Recorded data

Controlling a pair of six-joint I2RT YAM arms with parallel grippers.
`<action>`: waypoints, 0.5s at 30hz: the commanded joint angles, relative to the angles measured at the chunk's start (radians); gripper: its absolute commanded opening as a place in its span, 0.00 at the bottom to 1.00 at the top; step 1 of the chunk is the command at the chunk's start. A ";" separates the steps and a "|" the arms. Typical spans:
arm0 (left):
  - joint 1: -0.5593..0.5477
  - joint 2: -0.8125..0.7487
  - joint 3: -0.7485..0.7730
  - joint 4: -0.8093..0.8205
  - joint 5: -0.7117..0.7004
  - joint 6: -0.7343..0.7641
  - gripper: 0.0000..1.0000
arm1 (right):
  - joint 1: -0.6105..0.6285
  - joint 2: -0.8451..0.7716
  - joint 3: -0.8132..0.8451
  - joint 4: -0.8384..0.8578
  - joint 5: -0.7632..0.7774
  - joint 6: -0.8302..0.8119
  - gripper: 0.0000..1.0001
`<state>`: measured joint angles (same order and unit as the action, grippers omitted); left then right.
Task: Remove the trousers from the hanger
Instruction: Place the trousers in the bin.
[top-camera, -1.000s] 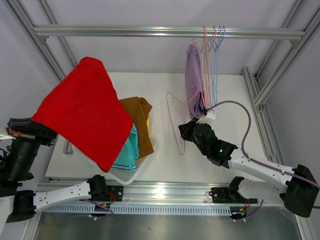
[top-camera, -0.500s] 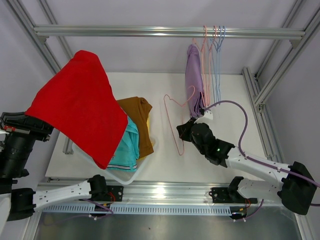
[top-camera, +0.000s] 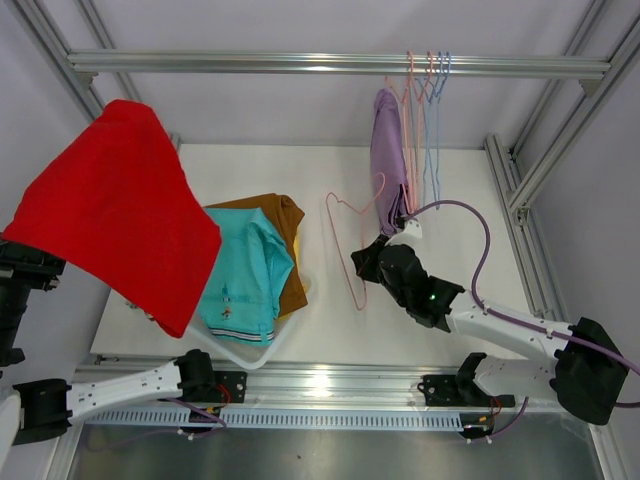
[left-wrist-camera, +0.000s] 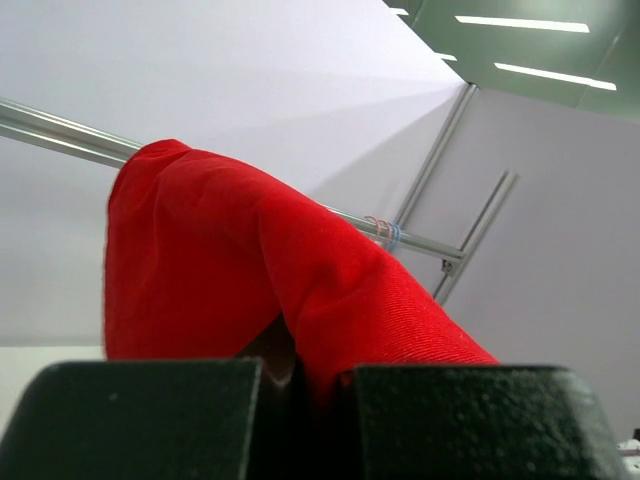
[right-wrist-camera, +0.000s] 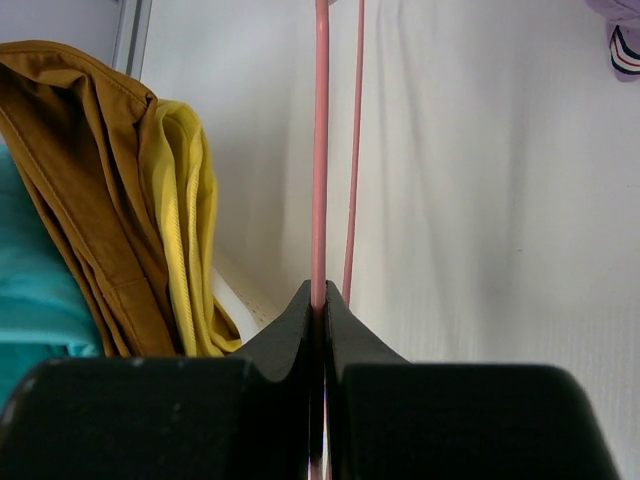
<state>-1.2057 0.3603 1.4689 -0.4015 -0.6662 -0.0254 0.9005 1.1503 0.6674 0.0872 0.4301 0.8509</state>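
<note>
High at the left, red trousers (top-camera: 115, 215) hang pinched in my left end effector (left-wrist-camera: 300, 385), mostly left of the tub (top-camera: 252, 352), so releasing now may miss it, while my right end effector (right-wrist-camera: 322, 300) pinches the bare pink hanger (right-wrist-camera: 320, 150).

— What moved in the past second?
— The left tool (left-wrist-camera: 298, 378) has swung the red trousers (top-camera: 110, 215) leftward and higher, off the basket (top-camera: 245, 352), so the teal trousers (top-camera: 243, 275) now lie uncovered.
— And on the right?
— The right tool (right-wrist-camera: 322, 300), clamped on the pink hanger (right-wrist-camera: 320, 150), has edged slightly left over the counter (top-camera: 440, 180).
</note>
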 joint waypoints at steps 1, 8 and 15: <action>0.001 -0.023 0.047 0.081 -0.001 0.048 0.01 | -0.008 -0.001 0.018 0.051 0.001 -0.019 0.00; 0.003 -0.090 -0.008 0.043 -0.052 0.044 0.00 | -0.020 -0.003 0.020 0.048 -0.005 -0.021 0.00; 0.001 -0.274 -0.209 -0.011 -0.162 -0.034 0.01 | -0.032 -0.018 0.003 0.042 -0.013 -0.023 0.00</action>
<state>-1.2057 0.1429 1.3197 -0.4553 -0.8093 -0.0124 0.8783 1.1503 0.6674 0.0872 0.4168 0.8364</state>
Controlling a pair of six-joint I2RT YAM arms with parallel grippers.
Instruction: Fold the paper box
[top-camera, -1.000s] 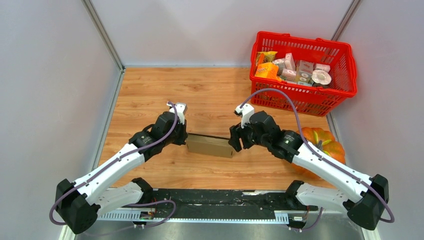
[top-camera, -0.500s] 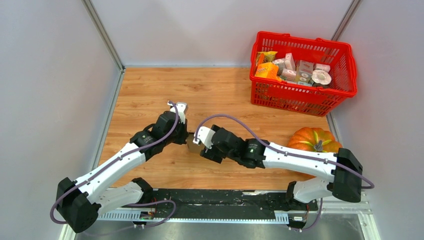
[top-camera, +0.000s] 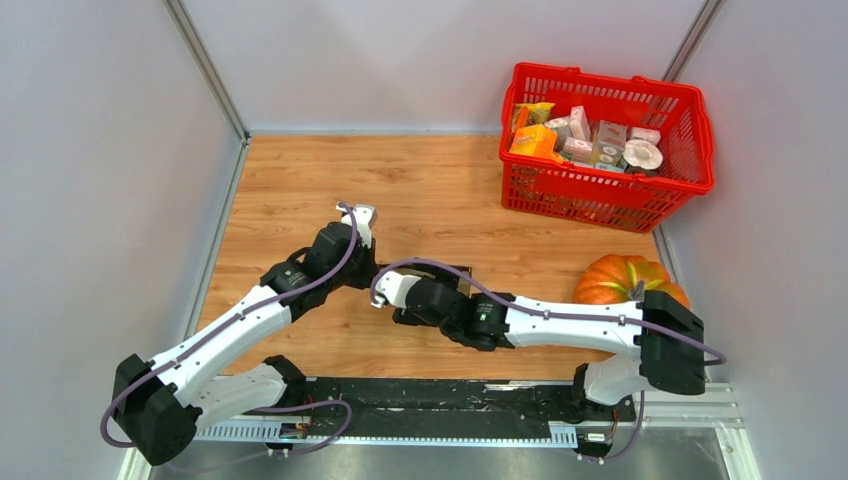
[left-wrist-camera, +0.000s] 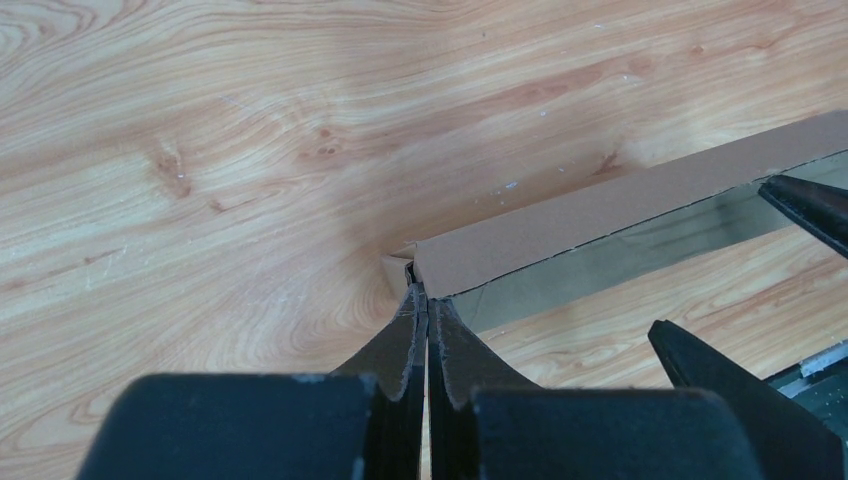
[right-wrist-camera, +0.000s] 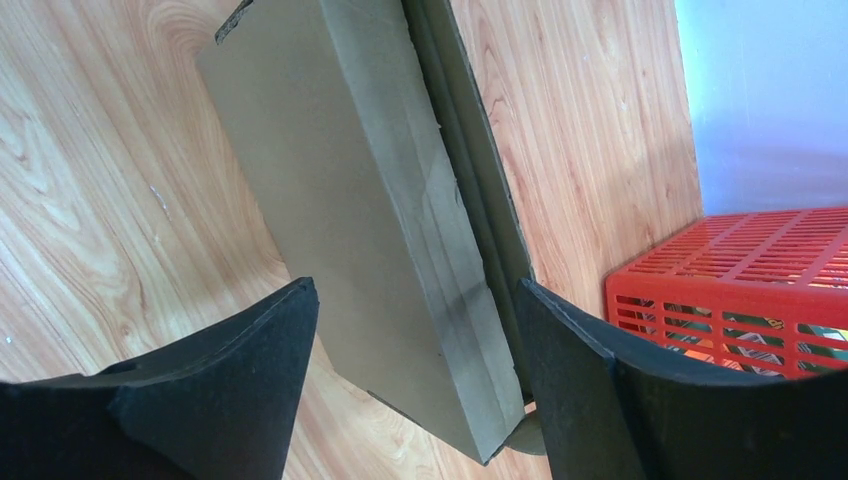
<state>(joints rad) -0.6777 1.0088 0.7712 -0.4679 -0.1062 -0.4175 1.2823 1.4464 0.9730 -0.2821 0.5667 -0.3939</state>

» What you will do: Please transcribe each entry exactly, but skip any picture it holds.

» Result for this exercise:
Controlling a pair of six-joint I2RT YAM arms with parallel grippers.
`<action>`: waypoints, 0.5s at 30hz: the commanded joint angles, relative to the angles measured at the chunk's start (radians); gripper: its absolute commanded opening as a place in its span, 0.00 at the bottom to 1.00 at the top; step 1 of the chunk is the command at the chunk's start. A ";" separates the steps and a "|" the arms. Typical spans:
arm0 (left):
  - joint 1: -0.5593..0.5477
  - joint 2: -0.8125..0.7487
  - joint 3: -0.7485..0.7730
  - joint 4: -0.8093..0.8205
  - joint 5: -0.7117..0.7004
  - joint 6: -0.7343..0.7641
  - gripper: 0.0000..1.0000
arm1 (right):
  - joint 1: -0.6105..0.6285
  - joint 2: -0.8451..0.7716
  - joint 3: -0.8132..0.8451
  - joint 4: -0.8384..0.8578
  - joint 5: -0.7632..0.7774
  - joint 6: -0.8302..0.8119
  - gripper: 0.0000..1.0001
`<state>`: measured joint angles (same order and unit as the action, grippers omitted); left then right.
Task: Remove the trousers from the hanger
Instruction: Place the trousers in the bin.
[top-camera, -1.000s] 
[top-camera, -0.500s] 
[top-camera, +0.000s] 
[left-wrist-camera, +0.000s] 
[right-wrist-camera, +0.000s] 
<state>-1.2057 0.3603 1.4689 -0.4015 -0.6662 -0.0254 0.9005 1.1503 0.6674 0.0872 0.4301 0.8509</state>
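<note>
High at the left, red trousers (top-camera: 115, 215) hang pinched in my left end effector (left-wrist-camera: 300, 385), mostly left of the tub (top-camera: 252, 352), so releasing now may miss it, while my right end effector (right-wrist-camera: 322, 300) pinches the bare pink hanger (right-wrist-camera: 320, 150).

— What moved in the past second?
— The left tool (left-wrist-camera: 298, 378) has swung the red trousers (top-camera: 110, 215) leftward and higher, off the basket (top-camera: 245, 352), so the teal trousers (top-camera: 243, 275) now lie uncovered.
— And on the right?
— The right tool (right-wrist-camera: 322, 300), clamped on the pink hanger (right-wrist-camera: 320, 150), has edged slightly left over the counter (top-camera: 440, 180).
</note>
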 joint waypoints at steps 1, 8 and 15: <action>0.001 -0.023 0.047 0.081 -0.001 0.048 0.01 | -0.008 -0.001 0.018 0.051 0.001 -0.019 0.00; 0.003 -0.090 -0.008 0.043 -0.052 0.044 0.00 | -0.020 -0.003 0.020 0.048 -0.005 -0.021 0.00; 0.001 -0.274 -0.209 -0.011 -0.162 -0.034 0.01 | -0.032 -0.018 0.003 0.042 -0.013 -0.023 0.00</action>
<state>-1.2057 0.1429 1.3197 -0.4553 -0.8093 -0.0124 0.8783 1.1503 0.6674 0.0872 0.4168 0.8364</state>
Controlling a pair of six-joint I2RT YAM arms with parallel grippers.
Instruction: Fold the paper box
[top-camera, -1.000s] 
[top-camera, -0.500s] 
[top-camera, +0.000s] 
[left-wrist-camera, +0.000s] 
[right-wrist-camera, +0.000s] 
<state>(joints rad) -0.6777 1.0088 0.7712 -0.4679 -0.1062 -0.4175 1.2823 1.4464 0.9730 -0.2821 0.5667 -0.3939</state>

This exercise is now done.